Style matters (Python)

  • Is the code using everything that language ‘X’ has to offer?
# Example 1 - very unpythonic
i = 0
my_data = []
while i < 100:
  my_data += [i * i / 356]
  i += 1

# Example 2 - more use of Python features, such as `range` and `append`
my_data = []
for i in range(100):
  my_data.append(i**2 / 356)

Python at its best:

# Example 3 - making full use pythonic idioms, `range` with list comprehension
my_data = [i**2 / 356 for i in range(100)]

Style matters (R)

# Example 1 - not idiomatic
i = 0
my_data = c()
while (i < 100) {
  my_data = c(my_data, i * i / 356)
  i = i + 1
}

# Example 2 - more use of R features, e.g. `append` and idiomatic assignment (' <- ')
my_data = c()
for (i in 0:100) {
  my_data <- append(my_data, i^2 / 365)
}

R at its best:

# Example 3 - making  use of R's built-in vectors
my_data <- (0:100) ^ 2 / 365

Consistency and Style Guides

  • Use a consistent style
    • Your language of choice will impact how you separate words e.g CamelCase or snake_case
    • Consistency will make your code easier to understand and maintain
    • Consult a styleguide for your language

Source: xkcd

Linters and Formatters

  • Linters
    • Analyse your code to flag stylistic errors
    • Find small bugs
    • Identify security issues
  • Formatters
    • Detect when you have diverged from a style
    • Automatically correct the formatting of your code
Language Linters Formatters
R lintr formatR, styler
Python ruff, pylint ruff, black

Linters: R

Function: lintr::lint(filename)

The lintr package in R:

Linters: Python

The ruff library in Python:

Function: ruff check --fix path/to/code/to/check.py

 ruff check --fix src-qt5/main.py

src-qt5/main.py:1522:9: E722 Do not use bare `except`
Found 16 errors (1 fixed, 1 remaining).

(Auto)formatters

  • R: The styler package The styler package in R:

    Function: styler::style_file(filepath)

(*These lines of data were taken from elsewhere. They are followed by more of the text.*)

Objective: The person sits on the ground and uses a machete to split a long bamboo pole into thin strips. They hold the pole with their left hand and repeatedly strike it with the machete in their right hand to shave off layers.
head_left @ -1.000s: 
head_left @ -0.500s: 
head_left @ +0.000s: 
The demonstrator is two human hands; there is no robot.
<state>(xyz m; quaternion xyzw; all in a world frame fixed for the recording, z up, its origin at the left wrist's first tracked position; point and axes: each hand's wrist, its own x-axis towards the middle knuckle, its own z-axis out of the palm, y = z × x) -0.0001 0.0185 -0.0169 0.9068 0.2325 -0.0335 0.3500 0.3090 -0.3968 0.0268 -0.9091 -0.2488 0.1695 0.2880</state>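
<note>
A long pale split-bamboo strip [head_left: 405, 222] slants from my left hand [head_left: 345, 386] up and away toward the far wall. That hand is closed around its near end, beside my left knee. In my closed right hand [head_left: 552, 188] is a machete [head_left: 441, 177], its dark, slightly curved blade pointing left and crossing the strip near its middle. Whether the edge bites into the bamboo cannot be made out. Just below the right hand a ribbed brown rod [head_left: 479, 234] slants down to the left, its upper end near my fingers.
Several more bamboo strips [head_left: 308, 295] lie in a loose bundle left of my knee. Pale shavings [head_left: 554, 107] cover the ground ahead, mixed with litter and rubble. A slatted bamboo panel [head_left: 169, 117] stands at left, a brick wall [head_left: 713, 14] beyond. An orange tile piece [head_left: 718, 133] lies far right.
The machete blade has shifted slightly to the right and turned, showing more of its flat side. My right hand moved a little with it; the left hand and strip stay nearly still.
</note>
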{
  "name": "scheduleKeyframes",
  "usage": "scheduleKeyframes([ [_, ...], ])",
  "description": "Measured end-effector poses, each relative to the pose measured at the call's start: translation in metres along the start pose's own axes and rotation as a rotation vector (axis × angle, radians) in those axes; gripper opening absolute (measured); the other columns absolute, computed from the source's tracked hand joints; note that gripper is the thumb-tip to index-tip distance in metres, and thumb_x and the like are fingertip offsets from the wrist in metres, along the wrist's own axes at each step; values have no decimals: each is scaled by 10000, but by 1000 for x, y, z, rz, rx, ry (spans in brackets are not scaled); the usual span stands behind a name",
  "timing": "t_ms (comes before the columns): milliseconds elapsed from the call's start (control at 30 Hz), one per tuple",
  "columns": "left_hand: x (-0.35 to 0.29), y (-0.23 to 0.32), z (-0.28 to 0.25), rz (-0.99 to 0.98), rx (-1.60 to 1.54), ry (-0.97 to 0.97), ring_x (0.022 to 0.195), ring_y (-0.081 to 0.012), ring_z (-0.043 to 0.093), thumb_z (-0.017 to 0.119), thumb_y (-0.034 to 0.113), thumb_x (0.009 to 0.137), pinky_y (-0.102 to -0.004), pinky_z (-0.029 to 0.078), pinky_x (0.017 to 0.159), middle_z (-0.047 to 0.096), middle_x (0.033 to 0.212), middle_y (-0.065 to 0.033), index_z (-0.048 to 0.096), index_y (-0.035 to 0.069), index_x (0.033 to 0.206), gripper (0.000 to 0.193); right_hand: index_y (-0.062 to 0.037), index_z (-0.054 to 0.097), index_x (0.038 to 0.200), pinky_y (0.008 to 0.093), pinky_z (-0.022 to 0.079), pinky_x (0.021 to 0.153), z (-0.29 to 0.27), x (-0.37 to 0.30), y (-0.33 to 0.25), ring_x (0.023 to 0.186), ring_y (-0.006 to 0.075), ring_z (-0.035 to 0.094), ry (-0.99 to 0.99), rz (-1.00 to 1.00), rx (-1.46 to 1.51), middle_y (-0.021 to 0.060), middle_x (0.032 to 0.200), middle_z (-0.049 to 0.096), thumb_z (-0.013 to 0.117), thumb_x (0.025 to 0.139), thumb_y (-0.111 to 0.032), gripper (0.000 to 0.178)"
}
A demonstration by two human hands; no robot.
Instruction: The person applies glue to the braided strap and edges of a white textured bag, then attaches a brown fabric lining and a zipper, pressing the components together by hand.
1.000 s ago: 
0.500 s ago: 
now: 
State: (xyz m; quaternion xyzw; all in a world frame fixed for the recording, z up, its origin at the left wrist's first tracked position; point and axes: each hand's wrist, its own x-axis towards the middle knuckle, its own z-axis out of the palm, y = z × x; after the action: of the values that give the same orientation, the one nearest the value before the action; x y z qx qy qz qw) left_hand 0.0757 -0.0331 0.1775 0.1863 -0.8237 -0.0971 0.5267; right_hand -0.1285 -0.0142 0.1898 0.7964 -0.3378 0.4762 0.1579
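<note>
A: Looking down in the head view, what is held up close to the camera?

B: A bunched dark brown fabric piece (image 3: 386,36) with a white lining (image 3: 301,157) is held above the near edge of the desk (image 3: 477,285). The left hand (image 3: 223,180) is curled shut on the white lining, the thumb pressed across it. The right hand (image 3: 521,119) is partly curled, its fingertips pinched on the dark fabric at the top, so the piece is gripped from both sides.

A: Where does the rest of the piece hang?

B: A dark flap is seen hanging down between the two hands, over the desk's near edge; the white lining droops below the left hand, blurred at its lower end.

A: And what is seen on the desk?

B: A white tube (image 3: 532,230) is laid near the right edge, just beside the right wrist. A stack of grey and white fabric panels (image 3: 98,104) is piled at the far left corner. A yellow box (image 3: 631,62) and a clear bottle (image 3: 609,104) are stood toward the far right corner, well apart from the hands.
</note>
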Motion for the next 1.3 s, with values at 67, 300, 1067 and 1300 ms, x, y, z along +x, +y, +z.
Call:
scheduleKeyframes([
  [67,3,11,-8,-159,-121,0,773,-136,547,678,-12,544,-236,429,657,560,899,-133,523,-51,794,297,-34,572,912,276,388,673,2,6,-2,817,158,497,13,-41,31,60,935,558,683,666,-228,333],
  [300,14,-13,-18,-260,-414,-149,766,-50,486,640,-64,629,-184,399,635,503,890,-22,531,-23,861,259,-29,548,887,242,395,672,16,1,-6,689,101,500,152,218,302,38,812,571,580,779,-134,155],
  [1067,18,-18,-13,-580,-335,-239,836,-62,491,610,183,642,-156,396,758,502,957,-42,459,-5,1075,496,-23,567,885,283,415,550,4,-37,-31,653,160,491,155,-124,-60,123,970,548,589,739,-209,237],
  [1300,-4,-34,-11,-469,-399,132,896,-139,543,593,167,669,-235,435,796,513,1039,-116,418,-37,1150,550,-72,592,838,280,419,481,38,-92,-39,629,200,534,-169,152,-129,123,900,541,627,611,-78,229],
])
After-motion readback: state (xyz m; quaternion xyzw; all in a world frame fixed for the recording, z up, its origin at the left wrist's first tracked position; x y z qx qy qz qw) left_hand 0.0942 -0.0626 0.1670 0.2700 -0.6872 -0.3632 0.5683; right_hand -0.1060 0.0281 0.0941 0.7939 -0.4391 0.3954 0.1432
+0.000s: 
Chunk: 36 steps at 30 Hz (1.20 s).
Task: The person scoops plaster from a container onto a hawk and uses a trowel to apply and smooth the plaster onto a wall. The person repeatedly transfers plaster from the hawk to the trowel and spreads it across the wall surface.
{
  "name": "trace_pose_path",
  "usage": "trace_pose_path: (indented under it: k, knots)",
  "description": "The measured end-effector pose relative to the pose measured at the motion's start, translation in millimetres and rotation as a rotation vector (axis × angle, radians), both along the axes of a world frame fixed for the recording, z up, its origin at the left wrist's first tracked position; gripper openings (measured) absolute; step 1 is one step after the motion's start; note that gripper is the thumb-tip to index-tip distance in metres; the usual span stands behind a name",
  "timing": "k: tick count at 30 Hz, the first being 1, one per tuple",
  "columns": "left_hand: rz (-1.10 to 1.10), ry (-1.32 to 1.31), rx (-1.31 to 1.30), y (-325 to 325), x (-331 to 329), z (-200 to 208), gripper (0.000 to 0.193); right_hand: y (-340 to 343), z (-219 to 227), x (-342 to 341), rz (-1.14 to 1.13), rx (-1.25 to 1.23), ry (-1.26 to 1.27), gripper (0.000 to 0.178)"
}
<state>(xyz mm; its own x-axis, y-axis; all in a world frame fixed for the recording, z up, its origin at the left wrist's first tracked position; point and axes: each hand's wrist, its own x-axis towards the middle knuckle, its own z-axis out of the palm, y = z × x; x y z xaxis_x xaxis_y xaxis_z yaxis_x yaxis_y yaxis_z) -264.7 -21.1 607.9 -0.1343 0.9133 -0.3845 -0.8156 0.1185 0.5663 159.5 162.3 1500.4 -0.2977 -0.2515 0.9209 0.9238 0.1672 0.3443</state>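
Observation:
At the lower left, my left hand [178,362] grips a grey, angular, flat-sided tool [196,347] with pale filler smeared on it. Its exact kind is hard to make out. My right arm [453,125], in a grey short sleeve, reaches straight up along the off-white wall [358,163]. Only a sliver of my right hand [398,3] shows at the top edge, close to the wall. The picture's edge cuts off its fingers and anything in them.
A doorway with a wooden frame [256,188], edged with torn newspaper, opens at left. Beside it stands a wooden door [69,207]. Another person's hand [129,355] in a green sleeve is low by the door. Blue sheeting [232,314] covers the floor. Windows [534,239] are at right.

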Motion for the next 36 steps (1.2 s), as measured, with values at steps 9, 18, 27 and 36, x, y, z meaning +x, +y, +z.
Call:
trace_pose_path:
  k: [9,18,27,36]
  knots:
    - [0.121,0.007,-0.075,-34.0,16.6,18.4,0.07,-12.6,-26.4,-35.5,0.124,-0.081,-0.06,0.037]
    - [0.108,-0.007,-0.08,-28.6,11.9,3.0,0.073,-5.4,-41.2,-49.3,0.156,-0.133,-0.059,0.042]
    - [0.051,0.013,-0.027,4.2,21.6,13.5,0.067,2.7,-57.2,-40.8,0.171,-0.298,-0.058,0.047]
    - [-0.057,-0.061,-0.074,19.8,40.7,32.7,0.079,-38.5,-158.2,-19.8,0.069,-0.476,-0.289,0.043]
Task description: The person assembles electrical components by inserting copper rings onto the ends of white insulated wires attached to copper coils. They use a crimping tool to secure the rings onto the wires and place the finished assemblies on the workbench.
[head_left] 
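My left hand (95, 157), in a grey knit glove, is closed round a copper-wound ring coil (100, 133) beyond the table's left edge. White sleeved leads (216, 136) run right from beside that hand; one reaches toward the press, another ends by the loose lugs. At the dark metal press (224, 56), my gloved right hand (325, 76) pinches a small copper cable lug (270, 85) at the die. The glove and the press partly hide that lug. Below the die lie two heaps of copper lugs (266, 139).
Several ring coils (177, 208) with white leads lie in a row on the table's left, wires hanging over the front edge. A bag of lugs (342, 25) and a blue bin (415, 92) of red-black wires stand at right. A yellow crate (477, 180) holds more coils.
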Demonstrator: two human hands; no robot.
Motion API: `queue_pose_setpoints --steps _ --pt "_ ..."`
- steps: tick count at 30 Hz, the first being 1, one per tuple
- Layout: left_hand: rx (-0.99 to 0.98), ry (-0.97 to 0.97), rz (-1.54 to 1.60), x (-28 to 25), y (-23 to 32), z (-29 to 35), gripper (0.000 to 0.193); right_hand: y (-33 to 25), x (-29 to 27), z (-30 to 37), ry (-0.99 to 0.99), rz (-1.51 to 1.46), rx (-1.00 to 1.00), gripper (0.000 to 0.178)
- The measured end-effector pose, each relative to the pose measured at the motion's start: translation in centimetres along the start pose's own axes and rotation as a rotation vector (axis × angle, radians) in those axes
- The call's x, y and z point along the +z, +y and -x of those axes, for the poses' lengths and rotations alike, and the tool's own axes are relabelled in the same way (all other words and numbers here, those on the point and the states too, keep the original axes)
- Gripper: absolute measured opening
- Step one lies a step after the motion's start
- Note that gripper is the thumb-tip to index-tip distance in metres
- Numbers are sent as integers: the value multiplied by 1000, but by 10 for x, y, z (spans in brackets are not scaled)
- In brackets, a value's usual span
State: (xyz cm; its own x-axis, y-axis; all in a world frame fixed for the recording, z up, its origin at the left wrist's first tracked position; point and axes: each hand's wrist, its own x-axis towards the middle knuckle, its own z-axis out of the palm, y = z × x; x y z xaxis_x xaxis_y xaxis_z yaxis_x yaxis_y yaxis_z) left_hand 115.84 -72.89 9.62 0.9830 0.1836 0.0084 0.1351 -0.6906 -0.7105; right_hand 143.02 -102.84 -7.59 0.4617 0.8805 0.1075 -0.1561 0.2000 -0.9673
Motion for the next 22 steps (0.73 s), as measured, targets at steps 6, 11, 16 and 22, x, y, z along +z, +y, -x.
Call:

  • Python: We will use ruff again: Function: ruff format path/to/code/to/check.py

Summary

  • Use descriptive variable names
  • Name functions after the task they perform
  • Readable multiline code is often preferred over condense one-liners
  • Use language specific conventions (style guides)
  • Use linters and formatters to improve your code

Your turn

  • Run a linter through your code and identify style issues:

  • Edit your code to improve the style compatibility, based on the feedback from your linter.

  • Run an autoformatter through your code to automatically fix issues instead of simply flagging them:

  • If you find code that is hard to read, or variable names that need adjusting, make a note to work on it. Use #TODO or another consistent label so you can extract these notes later.